4. Expect a future post about Immigrants vs. OFW/OCW or the Filipino Contract Workers here in Canada. For these hardworking people - dubbed as temporary foreign workers - there is always a sense of non-permanence.  I for one may associate with them as fellow Filipinos, but I can't fully relate to them. I consider them as heroes, but I can never do what they do. I honestly can't handle the uncertainties they face everyday. We as a family landed here with no intentions of going back.
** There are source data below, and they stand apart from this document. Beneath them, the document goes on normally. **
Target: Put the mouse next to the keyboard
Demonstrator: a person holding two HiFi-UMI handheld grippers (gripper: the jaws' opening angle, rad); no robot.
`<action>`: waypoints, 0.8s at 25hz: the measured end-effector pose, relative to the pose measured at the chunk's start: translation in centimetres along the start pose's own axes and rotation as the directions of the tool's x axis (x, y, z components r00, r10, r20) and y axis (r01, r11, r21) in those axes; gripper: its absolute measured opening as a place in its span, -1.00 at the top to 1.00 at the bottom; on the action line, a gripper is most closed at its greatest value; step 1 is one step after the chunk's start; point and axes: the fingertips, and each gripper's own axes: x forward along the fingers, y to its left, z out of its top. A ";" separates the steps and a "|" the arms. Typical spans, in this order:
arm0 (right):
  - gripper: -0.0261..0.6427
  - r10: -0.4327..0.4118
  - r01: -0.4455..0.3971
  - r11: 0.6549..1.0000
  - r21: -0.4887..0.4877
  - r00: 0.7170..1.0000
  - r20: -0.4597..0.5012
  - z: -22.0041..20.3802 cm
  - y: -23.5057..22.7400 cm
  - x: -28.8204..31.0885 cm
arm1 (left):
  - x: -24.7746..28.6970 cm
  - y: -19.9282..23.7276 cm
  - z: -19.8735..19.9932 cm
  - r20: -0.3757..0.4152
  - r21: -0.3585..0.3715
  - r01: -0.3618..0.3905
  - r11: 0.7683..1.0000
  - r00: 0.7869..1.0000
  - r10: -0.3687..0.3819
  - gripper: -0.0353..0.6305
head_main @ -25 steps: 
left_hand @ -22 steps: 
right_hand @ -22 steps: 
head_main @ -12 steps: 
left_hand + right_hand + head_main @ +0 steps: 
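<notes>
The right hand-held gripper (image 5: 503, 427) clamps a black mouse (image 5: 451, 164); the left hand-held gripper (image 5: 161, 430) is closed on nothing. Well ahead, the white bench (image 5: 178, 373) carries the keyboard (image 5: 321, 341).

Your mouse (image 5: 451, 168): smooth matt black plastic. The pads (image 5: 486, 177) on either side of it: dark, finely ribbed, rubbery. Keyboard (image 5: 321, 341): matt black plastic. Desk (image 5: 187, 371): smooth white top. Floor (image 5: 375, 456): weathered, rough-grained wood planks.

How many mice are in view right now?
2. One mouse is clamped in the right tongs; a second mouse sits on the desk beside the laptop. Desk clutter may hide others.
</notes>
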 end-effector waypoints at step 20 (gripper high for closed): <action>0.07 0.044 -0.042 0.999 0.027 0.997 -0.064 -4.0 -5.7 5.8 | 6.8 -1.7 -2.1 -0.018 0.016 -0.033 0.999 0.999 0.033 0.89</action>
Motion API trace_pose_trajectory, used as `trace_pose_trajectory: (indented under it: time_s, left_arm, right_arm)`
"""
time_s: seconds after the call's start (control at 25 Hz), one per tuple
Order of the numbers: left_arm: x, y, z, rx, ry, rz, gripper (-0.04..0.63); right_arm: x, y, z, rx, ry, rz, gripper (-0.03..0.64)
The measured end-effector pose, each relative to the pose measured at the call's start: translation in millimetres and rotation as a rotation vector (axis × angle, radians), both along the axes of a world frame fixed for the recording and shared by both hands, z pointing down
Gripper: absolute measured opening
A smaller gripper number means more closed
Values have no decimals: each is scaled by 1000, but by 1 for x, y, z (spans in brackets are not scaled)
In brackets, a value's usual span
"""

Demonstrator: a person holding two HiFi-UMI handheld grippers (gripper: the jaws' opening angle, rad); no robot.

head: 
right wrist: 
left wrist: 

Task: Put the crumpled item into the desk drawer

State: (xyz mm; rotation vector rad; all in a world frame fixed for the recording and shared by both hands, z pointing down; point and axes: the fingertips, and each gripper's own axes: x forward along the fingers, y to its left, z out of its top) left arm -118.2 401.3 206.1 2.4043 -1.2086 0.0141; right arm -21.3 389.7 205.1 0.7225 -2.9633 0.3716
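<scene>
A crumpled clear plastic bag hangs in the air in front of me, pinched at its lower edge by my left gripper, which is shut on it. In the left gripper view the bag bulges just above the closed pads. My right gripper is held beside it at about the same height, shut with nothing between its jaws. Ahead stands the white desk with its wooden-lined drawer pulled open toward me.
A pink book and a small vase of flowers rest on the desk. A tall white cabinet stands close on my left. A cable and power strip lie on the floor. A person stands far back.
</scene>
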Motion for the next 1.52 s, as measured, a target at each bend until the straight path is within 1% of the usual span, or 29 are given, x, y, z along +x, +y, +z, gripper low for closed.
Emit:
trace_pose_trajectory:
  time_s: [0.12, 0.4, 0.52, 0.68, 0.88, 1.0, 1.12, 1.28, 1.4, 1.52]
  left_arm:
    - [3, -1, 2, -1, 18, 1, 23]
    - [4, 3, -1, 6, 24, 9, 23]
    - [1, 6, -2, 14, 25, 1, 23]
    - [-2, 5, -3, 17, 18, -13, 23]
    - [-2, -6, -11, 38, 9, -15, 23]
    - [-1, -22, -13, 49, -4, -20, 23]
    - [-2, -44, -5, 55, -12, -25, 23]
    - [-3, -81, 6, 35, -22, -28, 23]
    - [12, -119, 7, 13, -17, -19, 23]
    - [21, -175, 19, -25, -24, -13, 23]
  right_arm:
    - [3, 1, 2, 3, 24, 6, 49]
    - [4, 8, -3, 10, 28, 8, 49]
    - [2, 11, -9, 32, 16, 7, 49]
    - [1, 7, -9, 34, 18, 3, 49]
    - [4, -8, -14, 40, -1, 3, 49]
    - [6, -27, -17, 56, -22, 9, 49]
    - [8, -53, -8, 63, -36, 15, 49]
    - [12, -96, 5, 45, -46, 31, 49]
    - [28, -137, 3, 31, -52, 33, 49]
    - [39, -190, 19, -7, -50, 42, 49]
I am the only one who is foolish enough to entertain such notions in my family.

5. Calgary = Note how I mention specifically the CITY. More than the ideas of country, nation and whatever else requires non tangible philosophizing, there is the pure reality that where they have been living for the past 17 years has now become their home. It's where they have a house, it's where they have the most friends, it's where they shop and pursue entertainment. It's where they VOTE! I can't stress this enough: No matter how 'Filipino' they look, act, and sound like, they are 10,000km and Seventeen Years removed from the Philippines

Believe it or not, Canadians 'get' this more than Filipinos. Like I mentioned elsewhere, in the Philippines, blood and lineage is everything when it comes to labeling who is Filipino. Whereas Canada is indeed so multi-culti that no one bats and eye when I hyphenate. In the Philippines - and I sure hope I'm not yet beating a dead horse - this leaves me open to accusations of fakery and pretentiousness. Over here in Calgary, everyone just takes me for who I am.